--- RECORDED INFORMATION ---

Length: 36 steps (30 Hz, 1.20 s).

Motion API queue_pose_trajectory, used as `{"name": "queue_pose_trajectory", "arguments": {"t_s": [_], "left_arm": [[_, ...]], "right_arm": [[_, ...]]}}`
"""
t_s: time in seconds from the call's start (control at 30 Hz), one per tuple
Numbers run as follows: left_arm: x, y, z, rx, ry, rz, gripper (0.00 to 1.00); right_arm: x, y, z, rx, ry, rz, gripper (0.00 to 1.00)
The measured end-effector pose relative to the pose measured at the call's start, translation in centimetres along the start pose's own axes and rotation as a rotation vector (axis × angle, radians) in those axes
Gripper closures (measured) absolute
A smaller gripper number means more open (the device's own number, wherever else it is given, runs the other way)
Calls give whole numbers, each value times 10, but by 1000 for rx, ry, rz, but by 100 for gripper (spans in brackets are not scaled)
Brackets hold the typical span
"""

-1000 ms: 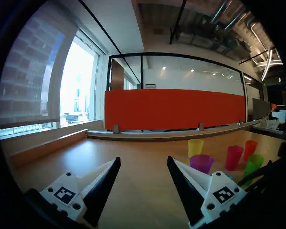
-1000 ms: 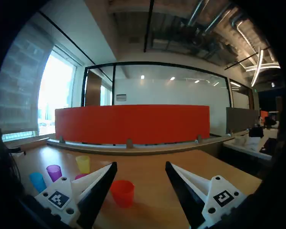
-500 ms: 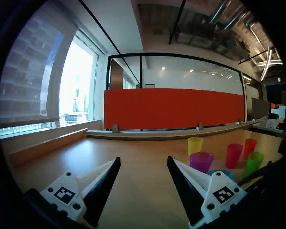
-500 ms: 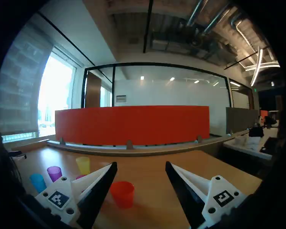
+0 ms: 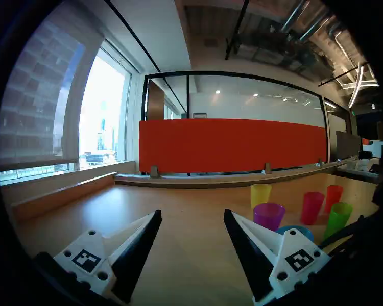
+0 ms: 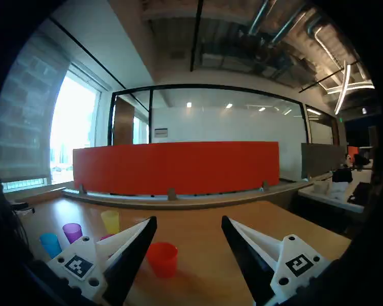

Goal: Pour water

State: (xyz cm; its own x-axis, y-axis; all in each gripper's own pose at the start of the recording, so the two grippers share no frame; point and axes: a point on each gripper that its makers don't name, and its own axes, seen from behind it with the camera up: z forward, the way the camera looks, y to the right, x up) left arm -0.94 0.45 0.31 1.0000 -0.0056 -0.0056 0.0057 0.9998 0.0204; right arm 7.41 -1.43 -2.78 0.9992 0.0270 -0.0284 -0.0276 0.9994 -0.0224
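Observation:
Several plastic cups stand on a wooden table (image 5: 191, 245). In the left gripper view, a yellow cup (image 5: 260, 195), a purple cup (image 5: 269, 215), a pink cup (image 5: 311, 207), a red cup (image 5: 333, 198), a green cup (image 5: 338, 218) and a blue cup (image 5: 294, 230) sit to the right of my left gripper (image 5: 191, 217), which is open and empty. In the right gripper view, a red cup (image 6: 162, 258) stands just ahead between the fingers of my open right gripper (image 6: 188, 220). A yellow cup (image 6: 110, 221), a purple cup (image 6: 72, 232) and a blue cup (image 6: 50, 243) stand at its left.
An orange partition (image 5: 232, 145) on a curved ledge closes the table's far edge. Large windows (image 5: 102, 122) run along the left. A dark neighbouring desk with items (image 6: 339, 191) lies beyond the table's right side.
Both views have shifted only slightly; the cups sit a little lower and closer in the frames. Both grippers stay open.

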Motion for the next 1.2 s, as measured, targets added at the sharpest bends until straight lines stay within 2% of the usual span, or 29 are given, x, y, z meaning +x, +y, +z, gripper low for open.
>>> {"name": "queue_pose_trajectory", "arguments": {"t_s": [0.5, 0.87, 1.07, 1.2], "left_arm": [[-1, -1, 0, 0, 1, 1, 10], [-1, 0, 0, 0, 1, 1, 10], [-1, 0, -1, 0, 1, 1, 10], [-1, 0, -1, 0, 1, 1, 10]], "right_arm": [[9, -3, 6, 22, 36, -32, 2], [-21, -1, 13, 33, 22, -20, 2], [-26, -3, 12, 35, 47, -51, 2], [-29, 1, 13, 25, 58, -47, 2]]}}
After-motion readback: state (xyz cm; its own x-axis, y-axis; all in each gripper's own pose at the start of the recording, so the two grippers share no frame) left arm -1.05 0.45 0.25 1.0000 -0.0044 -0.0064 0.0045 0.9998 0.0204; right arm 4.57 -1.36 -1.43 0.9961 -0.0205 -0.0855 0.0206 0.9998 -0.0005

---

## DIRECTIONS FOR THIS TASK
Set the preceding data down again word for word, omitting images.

## WRITTEN ANSWER
Length: 36 steps (30 Hz, 1.20 s).

Motion API queue_pose_trajectory, used as `{"name": "queue_pose_trajectory", "arguments": {"t_s": [_], "left_arm": [[_, ...]], "right_arm": [[_, ...]]}}`
"""
t_s: time in seconds from the call's start (control at 30 Hz), one per tuple
Numbers run as follows: left_arm: x, y, z, rx, ry, rz, gripper (0.00 to 1.00); right_arm: x, y, z, rx, ry, rz, gripper (0.00 to 1.00)
The measured end-effector pose relative to the pose measured at the call's start, translation in centimetres along the start pose's own axes and rotation as a rotation vector (axis × angle, radians) in those axes
Gripper closures (measured) absolute
A smaller gripper number means more open (the device's own number, wherever else it is given, runs the other way)
Calls give whole numbers, each value times 10, but by 1000 for rx, ry, rz, but by 100 for gripper (spans in brackets are not scaled)
Brackets hold the typical span
"""

-1000 ms: 
-1000 ms: 
-500 ms: 
-500 ms: 
+0 ms: 
+0 ms: 

Goal: Pour water

State: (xyz cm; its own x-axis, y-axis; all in each gripper's own pose at the start of the recording, so the two grippers share no frame; point and axes: a point on each gripper that its makers don't name, and its own axes, seen from behind it with the camera up: z forward, the way the camera looks, y to the right, x up) left arm -0.94 0.45 0.31 1.0000 -0.0056 -0.0056 0.0057 0.9998 0.0204; right arm 7.41 -1.43 -2.78 0.9992 0.0270 -0.0284 -0.0276 0.9994 -0.0224
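Observation:
Several plastic cups stand on a wooden table (image 5: 191, 245). In the left gripper view, a yellow cup (image 5: 260, 195), a purple cup (image 5: 269, 215), a pink cup (image 5: 311, 207), a red cup (image 5: 333, 198), a green cup (image 5: 338, 218) and a blue cup (image 5: 294, 230) sit to the right of my left gripper (image 5: 191, 217), which is open and empty. In the right gripper view, a red cup (image 6: 162, 258) stands just ahead between the fingers of my open right gripper (image 6: 188, 220). A yellow cup (image 6: 110, 221), a purple cup (image 6: 72, 232) and a blue cup (image 6: 50, 243) stand at its left.
An orange partition (image 5: 232, 145) on a curved ledge closes the table's far edge. Large windows (image 5: 102, 122) run along the left. A dark neighbouring desk with items (image 6: 339, 191) lies beyond the table's right side.
Both views have shifted only slightly; the cups sit a little lower and closer in the frames. Both grippers stay open.
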
Motion for the next 1.2 s, as measured, targets added at the sharpest bends until straight lines stay within 2% of the usual span, or 29 are given, x, y, z meaning +x, +y, +z, gripper low for open.
>>> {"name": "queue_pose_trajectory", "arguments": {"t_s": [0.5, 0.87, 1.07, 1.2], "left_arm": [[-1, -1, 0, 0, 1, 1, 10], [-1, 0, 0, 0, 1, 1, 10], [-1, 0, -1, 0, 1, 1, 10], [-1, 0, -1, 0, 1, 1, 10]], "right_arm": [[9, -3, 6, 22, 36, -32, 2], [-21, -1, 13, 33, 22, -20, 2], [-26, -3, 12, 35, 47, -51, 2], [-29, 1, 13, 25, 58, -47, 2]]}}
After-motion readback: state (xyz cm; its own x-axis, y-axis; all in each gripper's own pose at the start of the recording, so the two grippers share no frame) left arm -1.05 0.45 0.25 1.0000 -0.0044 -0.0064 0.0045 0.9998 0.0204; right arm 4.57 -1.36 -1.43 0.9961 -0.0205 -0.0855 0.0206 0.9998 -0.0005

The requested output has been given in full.